The lessons of your in-depth, dancing, TALONS and life beyond, are pieces of the same course of study, and we are greater always with the most difficult of lessons. Being as honest as you have been with the challenge you are up against, and all that it entails of who you are, is a grand step in conquering it and fulfilling your potential, as a student, dancer, and human being.

Do not let anxieties of what will be get in the way of the already challenging task of accomplishing something amazing. You have the opportunity to participate in the creation of something that is the essence of creative beauty, as well as the fulfillment of tireless hard work and precision that – succeed or fail – will be worth it if it is engaged in to its fullest.

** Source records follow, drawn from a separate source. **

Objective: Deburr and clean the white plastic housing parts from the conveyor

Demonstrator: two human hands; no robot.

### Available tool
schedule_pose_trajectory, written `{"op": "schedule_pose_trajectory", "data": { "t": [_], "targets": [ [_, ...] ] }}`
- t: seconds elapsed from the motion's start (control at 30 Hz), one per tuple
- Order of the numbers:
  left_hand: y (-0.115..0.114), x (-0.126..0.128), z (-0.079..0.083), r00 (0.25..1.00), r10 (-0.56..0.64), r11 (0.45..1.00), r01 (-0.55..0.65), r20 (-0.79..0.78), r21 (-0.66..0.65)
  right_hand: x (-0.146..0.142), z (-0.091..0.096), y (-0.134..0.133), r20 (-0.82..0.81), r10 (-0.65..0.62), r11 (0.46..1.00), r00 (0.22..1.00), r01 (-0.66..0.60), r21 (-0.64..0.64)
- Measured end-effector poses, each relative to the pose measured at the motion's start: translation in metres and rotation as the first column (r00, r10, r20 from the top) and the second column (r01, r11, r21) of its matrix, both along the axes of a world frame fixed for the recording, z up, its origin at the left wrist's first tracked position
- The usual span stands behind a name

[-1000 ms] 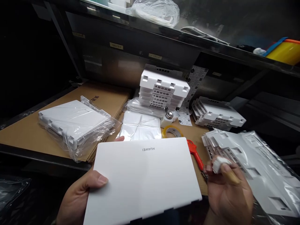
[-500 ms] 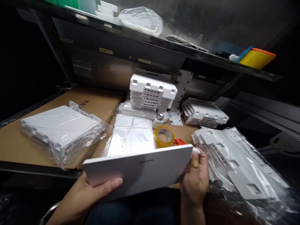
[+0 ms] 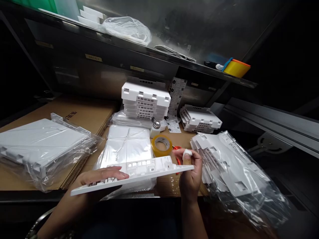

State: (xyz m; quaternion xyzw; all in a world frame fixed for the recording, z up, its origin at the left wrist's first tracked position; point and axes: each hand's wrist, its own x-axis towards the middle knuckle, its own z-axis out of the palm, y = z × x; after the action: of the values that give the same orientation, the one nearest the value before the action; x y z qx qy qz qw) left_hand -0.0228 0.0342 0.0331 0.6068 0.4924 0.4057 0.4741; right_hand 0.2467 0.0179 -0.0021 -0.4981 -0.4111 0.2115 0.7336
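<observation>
My left hand (image 3: 99,177) is closed on the left part of a thin white plastic cover (image 3: 149,169), thumb and fingers on either side of it. The cover is tilted nearly edge-on, with its slotted, ribbed inner side facing up and away. At its right end is my right hand (image 3: 190,169), fingers curled, a tan covering on the thumb. A small white, cloth-like piece (image 3: 187,152) shows at that thumb's tip; whether it is pinched or wrapped on a finger is unclear. Behind the cover lie clear plastic bags (image 3: 131,139), a yellow tape roll (image 3: 161,146) and a red-handled tool (image 3: 177,148), partly hidden.
Bagged white covers lie left (image 3: 42,139) and right (image 3: 231,162). Two stacks of covers, a taller one (image 3: 146,96) and a lower one (image 3: 201,118), stand behind. Between them hangs a label strip (image 3: 175,99). A dispenser bottle (image 3: 156,129) stands near the tape. Overhead runs a metal shelf (image 3: 119,44).
The cover has tipped from its smooth printed face to nearly edge-on, showing its inner side. My right hand has shifted left. The camera view has turned, moving the bench leftward in the picture.
</observation>
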Motion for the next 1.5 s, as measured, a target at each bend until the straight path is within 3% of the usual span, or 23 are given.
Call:
{"op": "schedule_pose_trajectory", "data": {
  "t": [0.07,0.17,0.23,0.4,0.53,0.63,0.77,0.93,1.13,1.23,1.37,1.5],
  "targets": [
    [-0.002,0.004,0.006,1.0,-0.001,0.999,0.002,0.012,-0.04,0.006,0.002,-0.001,0.081,-0.121,0.993,0.989,0.121,-0.002],
    [-0.005,0.007,0.012,0.998,0.04,0.996,-0.036,0.051,-0.085,0.01,0.01,-0.008,0.205,-0.315,0.949,0.927,0.3,0.099],
    [-0.007,0.008,0.013,0.996,0.076,0.993,-0.071,0.052,-0.089,0.009,0.017,-0.016,0.289,-0.356,0.933,0.889,0.321,0.162],
    [-0.01,0.005,0.005,0.996,0.093,0.993,-0.094,-0.01,-0.071,-0.005,0.032,-0.028,0.425,-0.215,0.977,0.879,0.186,0.109],
    [-0.016,0.004,-0.007,0.996,0.067,0.996,-0.064,-0.052,0.061,-0.008,0.039,-0.019,0.599,-0.144,0.989,0.788,0.129,0.069],
    [-0.021,0.009,-0.014,0.996,0.054,0.983,-0.042,-0.066,0.177,-0.014,0.042,-0.012,0.609,-0.099,0.995,0.787,0.098,0.036],
    [-0.022,0.021,-0.021,0.994,0.087,0.947,-0.06,-0.07,0.314,-0.044,0.045,-0.021,0.61,0.048,0.999,0.791,-0.043,-0.023],
    [-0.021,0.024,-0.032,0.995,0.071,0.912,-0.034,-0.076,0.408,-0.068,0.045,-0.029,0.6,0.147,0.978,0.786,-0.207,0.032],
    [-0.022,0.013,-0.041,0.971,0.076,0.842,0.06,-0.229,0.536,-0.039,0.04,-0.002,0.547,-0.01,1.0,0.837,0.006,0.009],
    [-0.018,0.013,-0.043,0.969,0.085,0.83,0.059,-0.23,0.555,-0.056,0.043,-0.012,0.558,0.093,0.993,0.824,-0.12,0.012],
    [-0.015,0.016,-0.045,0.982,0.069,0.846,0.036,-0.177,0.532,-0.081,0.045,-0.027,0.563,0.189,0.949,0.805,-0.298,0.107],
    [-0.018,0.013,-0.046,0.978,0.076,0.874,0.028,-0.193,0.485,-0.054,0.04,-0.003,0.519,0.095,0.99,0.849,-0.134,0.038]
  ]
}}
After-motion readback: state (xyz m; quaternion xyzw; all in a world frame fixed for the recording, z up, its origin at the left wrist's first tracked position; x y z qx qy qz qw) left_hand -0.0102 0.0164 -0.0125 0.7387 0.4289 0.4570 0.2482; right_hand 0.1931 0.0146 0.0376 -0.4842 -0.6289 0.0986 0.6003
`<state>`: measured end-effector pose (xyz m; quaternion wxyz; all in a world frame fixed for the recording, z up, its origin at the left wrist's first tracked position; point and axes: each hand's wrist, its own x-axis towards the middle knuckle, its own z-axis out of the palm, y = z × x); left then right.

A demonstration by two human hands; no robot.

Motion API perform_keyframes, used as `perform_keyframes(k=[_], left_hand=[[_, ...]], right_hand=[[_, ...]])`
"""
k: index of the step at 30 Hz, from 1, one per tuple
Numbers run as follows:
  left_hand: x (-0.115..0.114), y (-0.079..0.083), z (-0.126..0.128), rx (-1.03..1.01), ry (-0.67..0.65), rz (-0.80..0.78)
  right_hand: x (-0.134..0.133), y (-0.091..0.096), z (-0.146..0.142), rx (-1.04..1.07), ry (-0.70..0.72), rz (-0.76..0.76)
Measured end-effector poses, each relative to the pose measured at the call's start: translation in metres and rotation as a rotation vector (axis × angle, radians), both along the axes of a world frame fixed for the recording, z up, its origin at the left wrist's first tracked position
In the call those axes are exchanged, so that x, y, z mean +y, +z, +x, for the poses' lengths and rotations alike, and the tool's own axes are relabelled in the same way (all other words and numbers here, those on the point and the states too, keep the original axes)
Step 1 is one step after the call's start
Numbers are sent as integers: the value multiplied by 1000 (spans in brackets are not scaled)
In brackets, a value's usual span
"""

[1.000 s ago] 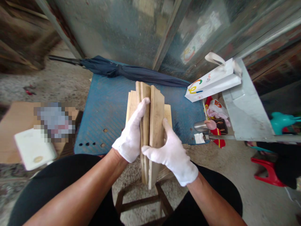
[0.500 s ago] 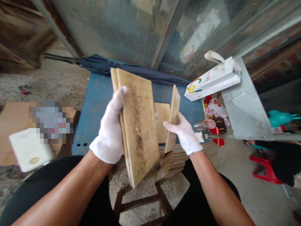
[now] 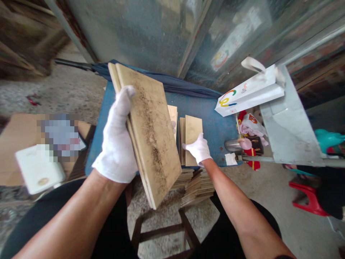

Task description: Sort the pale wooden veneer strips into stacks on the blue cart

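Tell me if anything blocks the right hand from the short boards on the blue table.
Nothing visible does: the white-gloved right hand is already against the short wooden boards, which stand on the blue table top, with no object between them.

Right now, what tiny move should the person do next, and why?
Probably lower the big boards onto the table, since the left hand grips them tilted, by one edge, while the right hand rests on the small boards.
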<state>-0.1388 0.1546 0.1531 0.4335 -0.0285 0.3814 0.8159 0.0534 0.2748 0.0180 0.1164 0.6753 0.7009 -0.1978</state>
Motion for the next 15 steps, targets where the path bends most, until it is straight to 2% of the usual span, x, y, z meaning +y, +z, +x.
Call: perform_keyframes(k=[15], left_hand=[[0,0,5,-6,-87,-51]], right_hand=[[-6,-24,-9,-60,27,59]])
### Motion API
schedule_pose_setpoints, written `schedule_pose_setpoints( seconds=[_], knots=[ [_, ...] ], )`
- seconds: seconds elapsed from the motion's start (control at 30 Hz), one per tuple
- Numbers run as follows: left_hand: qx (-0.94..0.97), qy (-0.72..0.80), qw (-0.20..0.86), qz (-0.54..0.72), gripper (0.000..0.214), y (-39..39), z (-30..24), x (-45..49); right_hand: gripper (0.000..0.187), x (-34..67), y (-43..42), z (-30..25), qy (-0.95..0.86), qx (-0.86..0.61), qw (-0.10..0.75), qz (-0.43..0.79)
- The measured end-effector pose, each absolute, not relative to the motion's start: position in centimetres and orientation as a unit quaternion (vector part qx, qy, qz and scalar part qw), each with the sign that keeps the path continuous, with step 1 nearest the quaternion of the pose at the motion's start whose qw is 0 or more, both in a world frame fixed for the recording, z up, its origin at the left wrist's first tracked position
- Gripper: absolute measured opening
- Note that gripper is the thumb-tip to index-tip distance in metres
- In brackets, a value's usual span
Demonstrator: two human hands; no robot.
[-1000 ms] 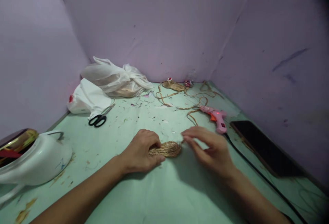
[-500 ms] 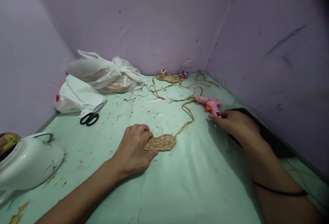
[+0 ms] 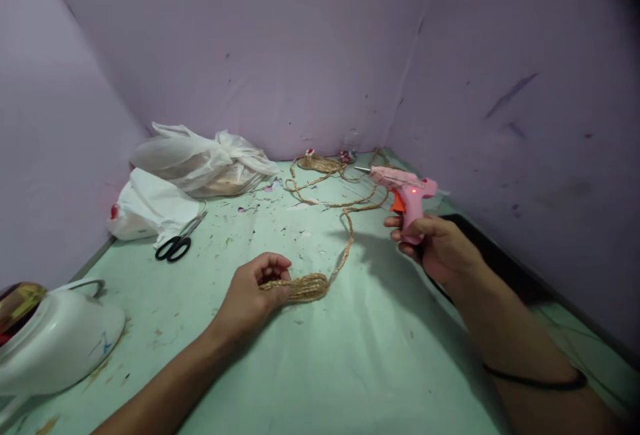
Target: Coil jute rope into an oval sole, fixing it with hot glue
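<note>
My left hand (image 3: 257,292) pinches the left end of a flat oval coil of braided twine (image 3: 309,288), the coil tilted on the table. From the coil's right end a loose strand of twine (image 3: 349,238) runs back across the table. My right hand (image 3: 440,245) grips the handle of a pink glue gun (image 3: 400,182) and holds it raised above the table. Its metal nozzle points left, its orange trigger (image 3: 398,202) faces left, and a small red light glows on its side.
Black-handled scissors (image 3: 174,247) lie left beside a white cloth-like bundle (image 3: 155,205). Behind it sits a tied plastic bag (image 3: 210,162). A white pot-like container (image 3: 65,332) stands at left. More coiled twine (image 3: 320,164) lies by the back wall, and a black flat object (image 3: 493,255) at right.
My right hand has closed around the glue gun's handle and lifted it off the table. My left hand has shifted its grip and tilted the twine coil. The view has shifted slightly.
</note>
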State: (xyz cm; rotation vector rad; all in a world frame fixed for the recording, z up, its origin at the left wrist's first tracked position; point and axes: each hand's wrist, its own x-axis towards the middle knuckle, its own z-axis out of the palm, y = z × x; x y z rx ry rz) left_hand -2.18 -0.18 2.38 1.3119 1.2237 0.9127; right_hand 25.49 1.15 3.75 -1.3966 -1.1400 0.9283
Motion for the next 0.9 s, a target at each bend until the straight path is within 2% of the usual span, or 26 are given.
schedule_pose_setpoints(
  seconds=[0.1,0.2,0.27,0.37,0.5,0.63,0.8,0.9],
  knots=[
    [0.511,0.491,0.552,0.440,0.032,0.1,2.1,-2.8,0.023,22.6,0.3,3.7,-0.443,-0.546,0.539,0.463],
    [0.506,0.476,0.551,0.462,0.036,0.1,1.8,-3.0,0.040,19.6,-0.2,3.6,-0.468,-0.516,0.476,0.537],
    [0.507,0.477,0.541,0.472,0.037,0.1,1.7,-2.8,0.039,18.1,-0.5,3.5,-0.492,-0.518,0.430,0.552],
    [0.480,0.476,0.544,0.497,0.037,0.0,1.8,-2.2,0.028,16.8,-0.7,3.3,-0.504,-0.538,0.400,0.544],
    [0.407,0.425,0.614,0.527,0.038,0.0,2.1,-1.3,0.021,16.4,-0.7,2.7,-0.457,-0.536,0.432,0.564],
    [0.386,0.385,0.694,0.471,0.039,-0.4,1.9,-0.2,0.026,16.2,-0.6,2.3,-0.406,-0.513,0.475,0.589],
    [0.360,0.419,0.689,0.470,0.033,-0.6,1.5,0.1,0.028,16.7,-0.6,3.0,-0.449,-0.516,0.451,0.573],
    [0.328,0.428,0.675,0.504,0.031,0.3,1.2,-1.1,0.034,18.8,-0.8,3.2,-0.482,-0.508,0.479,0.529]
  ],
)
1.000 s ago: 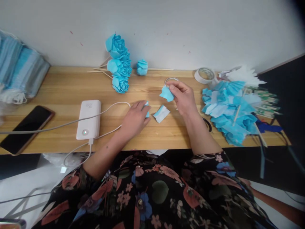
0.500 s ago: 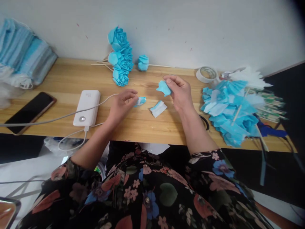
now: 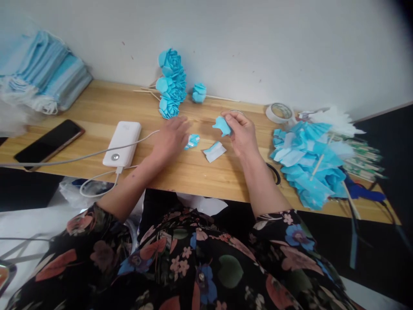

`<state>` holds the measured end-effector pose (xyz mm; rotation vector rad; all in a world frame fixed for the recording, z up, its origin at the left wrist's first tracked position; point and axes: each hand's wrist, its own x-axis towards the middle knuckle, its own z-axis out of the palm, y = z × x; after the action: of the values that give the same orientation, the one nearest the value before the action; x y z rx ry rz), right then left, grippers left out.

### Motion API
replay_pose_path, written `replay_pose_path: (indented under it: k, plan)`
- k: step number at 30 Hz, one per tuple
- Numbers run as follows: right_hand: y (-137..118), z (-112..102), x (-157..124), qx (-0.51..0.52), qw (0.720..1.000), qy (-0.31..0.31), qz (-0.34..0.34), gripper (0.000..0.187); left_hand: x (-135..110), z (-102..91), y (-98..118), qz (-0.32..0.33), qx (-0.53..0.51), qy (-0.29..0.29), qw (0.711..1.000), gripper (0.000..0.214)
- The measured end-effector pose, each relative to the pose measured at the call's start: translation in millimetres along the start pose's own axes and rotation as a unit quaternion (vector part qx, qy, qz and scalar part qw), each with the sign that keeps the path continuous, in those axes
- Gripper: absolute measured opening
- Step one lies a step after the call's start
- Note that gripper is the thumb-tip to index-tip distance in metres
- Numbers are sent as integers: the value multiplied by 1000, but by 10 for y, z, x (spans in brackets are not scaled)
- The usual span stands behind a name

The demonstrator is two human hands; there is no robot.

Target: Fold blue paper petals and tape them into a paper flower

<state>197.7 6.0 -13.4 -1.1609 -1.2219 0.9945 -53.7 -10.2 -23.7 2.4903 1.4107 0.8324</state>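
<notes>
My right hand [image 3: 241, 133] is closed, pinching a small blue folded piece [image 3: 222, 125] a little above the wooden table [image 3: 97, 107]. My left hand [image 3: 171, 138] lies on the table with its fingers curled over a small blue rolled piece [image 3: 193, 140]. A blue and white folded scrap [image 3: 214, 151] lies between the two hands. Several finished blue flowers on sticks [image 3: 171, 84] lie at the back by the wall, with one single blue flower [image 3: 199, 92] beside them.
A white power bank [image 3: 122, 137] with cables and a dark phone [image 3: 48, 138] lie at the left. A stack of blue face masks [image 3: 41, 73] sits far left. A tape roll [image 3: 279, 113] and a heap of blue cut pieces with sticks [image 3: 306, 159] fill the right.
My left hand has lowered from a raised pinch to rest over the blue rolled piece on the table. My right hand stays up with its blue piece. The view has shifted slightly.
</notes>
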Motion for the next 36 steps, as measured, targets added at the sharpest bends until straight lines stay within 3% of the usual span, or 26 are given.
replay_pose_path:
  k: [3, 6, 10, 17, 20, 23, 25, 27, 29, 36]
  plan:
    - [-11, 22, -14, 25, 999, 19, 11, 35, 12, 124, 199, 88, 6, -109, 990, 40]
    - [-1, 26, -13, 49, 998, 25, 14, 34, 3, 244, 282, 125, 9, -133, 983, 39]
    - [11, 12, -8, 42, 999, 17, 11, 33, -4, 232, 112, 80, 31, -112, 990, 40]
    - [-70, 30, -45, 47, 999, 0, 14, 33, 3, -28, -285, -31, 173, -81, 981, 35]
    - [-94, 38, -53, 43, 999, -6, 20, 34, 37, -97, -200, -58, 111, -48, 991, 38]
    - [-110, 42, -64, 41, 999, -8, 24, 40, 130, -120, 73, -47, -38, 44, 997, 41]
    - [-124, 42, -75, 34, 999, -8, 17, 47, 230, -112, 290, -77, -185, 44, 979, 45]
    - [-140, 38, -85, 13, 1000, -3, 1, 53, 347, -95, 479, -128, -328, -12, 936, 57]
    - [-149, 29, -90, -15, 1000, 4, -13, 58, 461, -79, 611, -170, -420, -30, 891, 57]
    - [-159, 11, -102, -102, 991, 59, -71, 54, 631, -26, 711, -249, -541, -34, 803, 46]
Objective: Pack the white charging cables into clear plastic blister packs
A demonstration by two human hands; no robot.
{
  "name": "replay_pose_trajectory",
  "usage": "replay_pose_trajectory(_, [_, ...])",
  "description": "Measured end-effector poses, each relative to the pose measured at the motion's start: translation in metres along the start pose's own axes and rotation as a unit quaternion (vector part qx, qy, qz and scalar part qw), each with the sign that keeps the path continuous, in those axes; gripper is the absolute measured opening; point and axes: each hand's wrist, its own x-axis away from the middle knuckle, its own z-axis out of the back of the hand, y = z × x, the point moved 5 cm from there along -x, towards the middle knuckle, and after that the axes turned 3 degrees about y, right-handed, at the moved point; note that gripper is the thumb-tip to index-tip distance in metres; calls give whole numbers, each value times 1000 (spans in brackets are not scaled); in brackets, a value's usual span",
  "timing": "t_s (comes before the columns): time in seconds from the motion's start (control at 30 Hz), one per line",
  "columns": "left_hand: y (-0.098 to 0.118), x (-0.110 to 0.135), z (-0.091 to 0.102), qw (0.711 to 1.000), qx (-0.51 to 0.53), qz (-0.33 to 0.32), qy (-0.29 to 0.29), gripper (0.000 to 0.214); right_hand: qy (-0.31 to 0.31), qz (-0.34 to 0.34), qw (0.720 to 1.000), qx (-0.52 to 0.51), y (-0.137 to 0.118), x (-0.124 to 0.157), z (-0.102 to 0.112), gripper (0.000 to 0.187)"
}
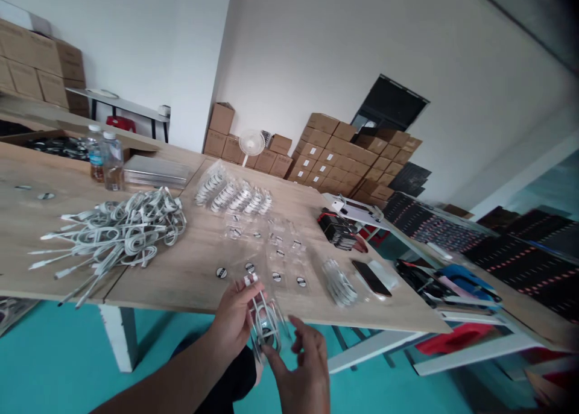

If you give your best effort to anything, for any length of period, your time is never wasted, even if all it does is lead you to something completely different.

If you’ve made it this far into the comment, I thank you for letting me prattle on and tell this little piece of a story I had almost forgotten. Thanks for sharing this struggle to define your in-depth for yourself, and making your own lessons ours, too.

I can’t wait to see the depths your study takes, both as a physical, and personal test.

Any post that yields a comment that is this long, is irrefutably a great post. My apologies for there being so many words, Kelly; suffice to say that your thinking put me at a loss for the right ones, and the ones I could find multiplied.

One thought on “Comment on a Love-Hate Relationship

  1. I found this piece to be very inspirational. It really does teach a great lesson of perseverance and strength. Most people truly are more capable than they even realize. The idea that “we are all in the same boat” is so very true. At some point in life we are all faced with trials. In the end it is not the trials that make a mark on your life, but the way you overcame that trial and what you learned from it.